Reprint the entire listing exactly.

▽

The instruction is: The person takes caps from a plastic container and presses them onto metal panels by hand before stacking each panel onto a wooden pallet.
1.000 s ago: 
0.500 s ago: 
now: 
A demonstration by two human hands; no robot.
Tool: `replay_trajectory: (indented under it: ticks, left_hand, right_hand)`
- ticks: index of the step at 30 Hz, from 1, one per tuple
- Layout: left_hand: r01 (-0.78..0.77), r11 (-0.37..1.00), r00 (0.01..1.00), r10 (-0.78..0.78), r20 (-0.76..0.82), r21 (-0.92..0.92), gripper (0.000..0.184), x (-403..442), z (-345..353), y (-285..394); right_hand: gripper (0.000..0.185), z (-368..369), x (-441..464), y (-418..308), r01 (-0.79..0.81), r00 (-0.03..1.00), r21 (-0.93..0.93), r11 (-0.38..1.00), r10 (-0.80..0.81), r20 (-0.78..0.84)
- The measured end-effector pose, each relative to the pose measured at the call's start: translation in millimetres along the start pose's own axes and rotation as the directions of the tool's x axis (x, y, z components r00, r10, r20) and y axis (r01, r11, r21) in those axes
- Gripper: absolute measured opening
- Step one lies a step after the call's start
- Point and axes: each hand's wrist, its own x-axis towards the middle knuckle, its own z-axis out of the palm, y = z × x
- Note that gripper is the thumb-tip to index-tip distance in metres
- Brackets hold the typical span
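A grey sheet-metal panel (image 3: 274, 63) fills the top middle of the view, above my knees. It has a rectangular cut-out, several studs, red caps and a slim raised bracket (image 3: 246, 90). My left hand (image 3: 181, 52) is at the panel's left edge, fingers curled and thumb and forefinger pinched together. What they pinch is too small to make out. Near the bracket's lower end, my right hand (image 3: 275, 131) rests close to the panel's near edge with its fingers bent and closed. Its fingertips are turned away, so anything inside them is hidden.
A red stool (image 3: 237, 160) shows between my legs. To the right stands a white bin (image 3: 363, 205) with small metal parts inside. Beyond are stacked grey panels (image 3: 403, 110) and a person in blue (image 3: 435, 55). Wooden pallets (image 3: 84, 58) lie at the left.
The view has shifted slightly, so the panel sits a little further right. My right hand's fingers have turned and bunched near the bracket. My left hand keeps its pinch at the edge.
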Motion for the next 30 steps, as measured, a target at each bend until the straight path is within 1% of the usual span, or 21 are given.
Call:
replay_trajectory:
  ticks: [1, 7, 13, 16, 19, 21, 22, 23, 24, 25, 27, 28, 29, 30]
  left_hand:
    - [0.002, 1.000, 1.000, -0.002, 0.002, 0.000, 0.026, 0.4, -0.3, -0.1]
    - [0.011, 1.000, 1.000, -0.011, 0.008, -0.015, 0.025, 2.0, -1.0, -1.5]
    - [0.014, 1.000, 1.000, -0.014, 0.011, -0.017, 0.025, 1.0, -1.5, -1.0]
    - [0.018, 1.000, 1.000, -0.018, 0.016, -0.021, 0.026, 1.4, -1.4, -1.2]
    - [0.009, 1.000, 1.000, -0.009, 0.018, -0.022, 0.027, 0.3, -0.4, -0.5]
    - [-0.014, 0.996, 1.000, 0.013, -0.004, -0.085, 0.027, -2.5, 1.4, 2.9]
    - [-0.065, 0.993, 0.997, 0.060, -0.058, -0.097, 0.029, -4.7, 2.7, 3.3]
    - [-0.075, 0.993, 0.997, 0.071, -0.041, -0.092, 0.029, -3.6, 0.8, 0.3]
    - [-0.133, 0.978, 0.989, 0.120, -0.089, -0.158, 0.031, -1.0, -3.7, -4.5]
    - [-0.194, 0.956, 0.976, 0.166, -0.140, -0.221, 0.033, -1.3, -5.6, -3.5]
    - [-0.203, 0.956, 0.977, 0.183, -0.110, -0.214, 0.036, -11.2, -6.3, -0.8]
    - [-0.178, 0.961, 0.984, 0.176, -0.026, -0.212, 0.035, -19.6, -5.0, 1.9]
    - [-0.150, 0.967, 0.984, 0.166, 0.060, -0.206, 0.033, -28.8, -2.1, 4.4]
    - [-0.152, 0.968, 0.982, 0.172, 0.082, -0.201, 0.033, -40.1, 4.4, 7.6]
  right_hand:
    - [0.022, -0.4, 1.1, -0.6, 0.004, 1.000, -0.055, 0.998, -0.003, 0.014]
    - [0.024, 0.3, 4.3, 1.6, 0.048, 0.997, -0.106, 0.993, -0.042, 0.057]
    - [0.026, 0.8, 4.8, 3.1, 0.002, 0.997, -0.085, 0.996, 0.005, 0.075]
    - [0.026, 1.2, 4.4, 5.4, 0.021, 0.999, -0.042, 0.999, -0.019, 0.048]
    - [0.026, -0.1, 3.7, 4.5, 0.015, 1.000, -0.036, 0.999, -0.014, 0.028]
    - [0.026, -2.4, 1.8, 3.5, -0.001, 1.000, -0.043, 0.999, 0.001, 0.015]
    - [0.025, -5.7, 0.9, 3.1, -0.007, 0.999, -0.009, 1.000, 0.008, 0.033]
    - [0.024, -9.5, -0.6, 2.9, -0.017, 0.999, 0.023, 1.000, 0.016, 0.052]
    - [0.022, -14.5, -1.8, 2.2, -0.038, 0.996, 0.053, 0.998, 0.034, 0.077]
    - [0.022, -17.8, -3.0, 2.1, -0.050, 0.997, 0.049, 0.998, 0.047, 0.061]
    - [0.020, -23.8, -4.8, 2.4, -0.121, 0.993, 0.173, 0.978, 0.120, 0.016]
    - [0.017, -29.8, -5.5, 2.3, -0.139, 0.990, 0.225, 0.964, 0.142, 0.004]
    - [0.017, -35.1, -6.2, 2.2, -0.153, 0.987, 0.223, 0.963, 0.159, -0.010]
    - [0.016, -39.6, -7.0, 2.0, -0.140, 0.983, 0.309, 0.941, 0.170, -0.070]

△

### [Task result]
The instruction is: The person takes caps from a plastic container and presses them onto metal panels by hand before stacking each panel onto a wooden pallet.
1.000 s ago: 
0.500 s ago: 
now: 
A demonstration by two human hands; no robot.
Tool: `replay_trajectory: (indented under it: ticks, left_hand, right_hand)`
- ticks: index of the step at 30 Hz, from 1, one per tuple
- Layout: left_hand: r01 (-0.78..0.77), r11 (-0.37..1.00), r00 (0.01..1.00), r10 (-0.78..0.78), r20 (-0.76..0.82), r21 (-0.92..0.92), gripper (0.000..0.184), x (-403..442), z (-345..353), y (-285..394); right_hand: gripper (0.000..0.185), z (-368..369), x (-441..464), y (-418..308), r01 (-0.79..0.81), r00 (-0.03..1.00), r21 (-0.93..0.93), r11 (-0.38..1.00), r10 (-0.80..0.81), r20 (-0.78..0.84)
- The measured end-effector pose, each relative to the pose measured at the call's start: translation in millimetres along the start pose's own axes and rotation as the directions of the tool's x axis (x, y, z components r00, r10, r20) and y axis (r01, r11, r21) in those axes
- Gripper: absolute measured opening
- Step one lies a step after the call's start
- Point and axes: each hand's wrist, its own x-axis towards the middle knuckle, its own z-axis out of the palm, y = z × x
- Note that gripper is the thumb-tip to index-tip distance in metres
- Brackets hold the typical span
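A grey sheet-metal panel (image 3: 274, 63) fills the top middle of the view, above my knees. It has a rectangular cut-out, several studs, red caps and a slim raised bracket (image 3: 246, 90). My left hand (image 3: 181, 52) is at the panel's left edge, fingers curled and thumb and forefinger pinched together. What they pinch is too small to make out. Near the bracket's lower end, my right hand (image 3: 275, 131) rests close to the panel's near edge with its fingers bent and closed. Its fingertips are turned away, so anything inside them is hidden.
A red stool (image 3: 237, 160) shows between my legs. To the right stands a white bin (image 3: 363, 205) with small metal parts inside. Beyond are stacked grey panels (image 3: 403, 110) and a person in blue (image 3: 435, 55). Wooden pallets (image 3: 84, 58) lie at the left.
The view has shifted slightly, so the panel sits a little further right. My right hand's fingers have turned and bunched near the bracket. My left hand keeps its pinch at the edge.
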Motion for the next 30 steps, as measured, a target at each bend until the straight path is within 1% of the usual span, or 21 are given.
Call:
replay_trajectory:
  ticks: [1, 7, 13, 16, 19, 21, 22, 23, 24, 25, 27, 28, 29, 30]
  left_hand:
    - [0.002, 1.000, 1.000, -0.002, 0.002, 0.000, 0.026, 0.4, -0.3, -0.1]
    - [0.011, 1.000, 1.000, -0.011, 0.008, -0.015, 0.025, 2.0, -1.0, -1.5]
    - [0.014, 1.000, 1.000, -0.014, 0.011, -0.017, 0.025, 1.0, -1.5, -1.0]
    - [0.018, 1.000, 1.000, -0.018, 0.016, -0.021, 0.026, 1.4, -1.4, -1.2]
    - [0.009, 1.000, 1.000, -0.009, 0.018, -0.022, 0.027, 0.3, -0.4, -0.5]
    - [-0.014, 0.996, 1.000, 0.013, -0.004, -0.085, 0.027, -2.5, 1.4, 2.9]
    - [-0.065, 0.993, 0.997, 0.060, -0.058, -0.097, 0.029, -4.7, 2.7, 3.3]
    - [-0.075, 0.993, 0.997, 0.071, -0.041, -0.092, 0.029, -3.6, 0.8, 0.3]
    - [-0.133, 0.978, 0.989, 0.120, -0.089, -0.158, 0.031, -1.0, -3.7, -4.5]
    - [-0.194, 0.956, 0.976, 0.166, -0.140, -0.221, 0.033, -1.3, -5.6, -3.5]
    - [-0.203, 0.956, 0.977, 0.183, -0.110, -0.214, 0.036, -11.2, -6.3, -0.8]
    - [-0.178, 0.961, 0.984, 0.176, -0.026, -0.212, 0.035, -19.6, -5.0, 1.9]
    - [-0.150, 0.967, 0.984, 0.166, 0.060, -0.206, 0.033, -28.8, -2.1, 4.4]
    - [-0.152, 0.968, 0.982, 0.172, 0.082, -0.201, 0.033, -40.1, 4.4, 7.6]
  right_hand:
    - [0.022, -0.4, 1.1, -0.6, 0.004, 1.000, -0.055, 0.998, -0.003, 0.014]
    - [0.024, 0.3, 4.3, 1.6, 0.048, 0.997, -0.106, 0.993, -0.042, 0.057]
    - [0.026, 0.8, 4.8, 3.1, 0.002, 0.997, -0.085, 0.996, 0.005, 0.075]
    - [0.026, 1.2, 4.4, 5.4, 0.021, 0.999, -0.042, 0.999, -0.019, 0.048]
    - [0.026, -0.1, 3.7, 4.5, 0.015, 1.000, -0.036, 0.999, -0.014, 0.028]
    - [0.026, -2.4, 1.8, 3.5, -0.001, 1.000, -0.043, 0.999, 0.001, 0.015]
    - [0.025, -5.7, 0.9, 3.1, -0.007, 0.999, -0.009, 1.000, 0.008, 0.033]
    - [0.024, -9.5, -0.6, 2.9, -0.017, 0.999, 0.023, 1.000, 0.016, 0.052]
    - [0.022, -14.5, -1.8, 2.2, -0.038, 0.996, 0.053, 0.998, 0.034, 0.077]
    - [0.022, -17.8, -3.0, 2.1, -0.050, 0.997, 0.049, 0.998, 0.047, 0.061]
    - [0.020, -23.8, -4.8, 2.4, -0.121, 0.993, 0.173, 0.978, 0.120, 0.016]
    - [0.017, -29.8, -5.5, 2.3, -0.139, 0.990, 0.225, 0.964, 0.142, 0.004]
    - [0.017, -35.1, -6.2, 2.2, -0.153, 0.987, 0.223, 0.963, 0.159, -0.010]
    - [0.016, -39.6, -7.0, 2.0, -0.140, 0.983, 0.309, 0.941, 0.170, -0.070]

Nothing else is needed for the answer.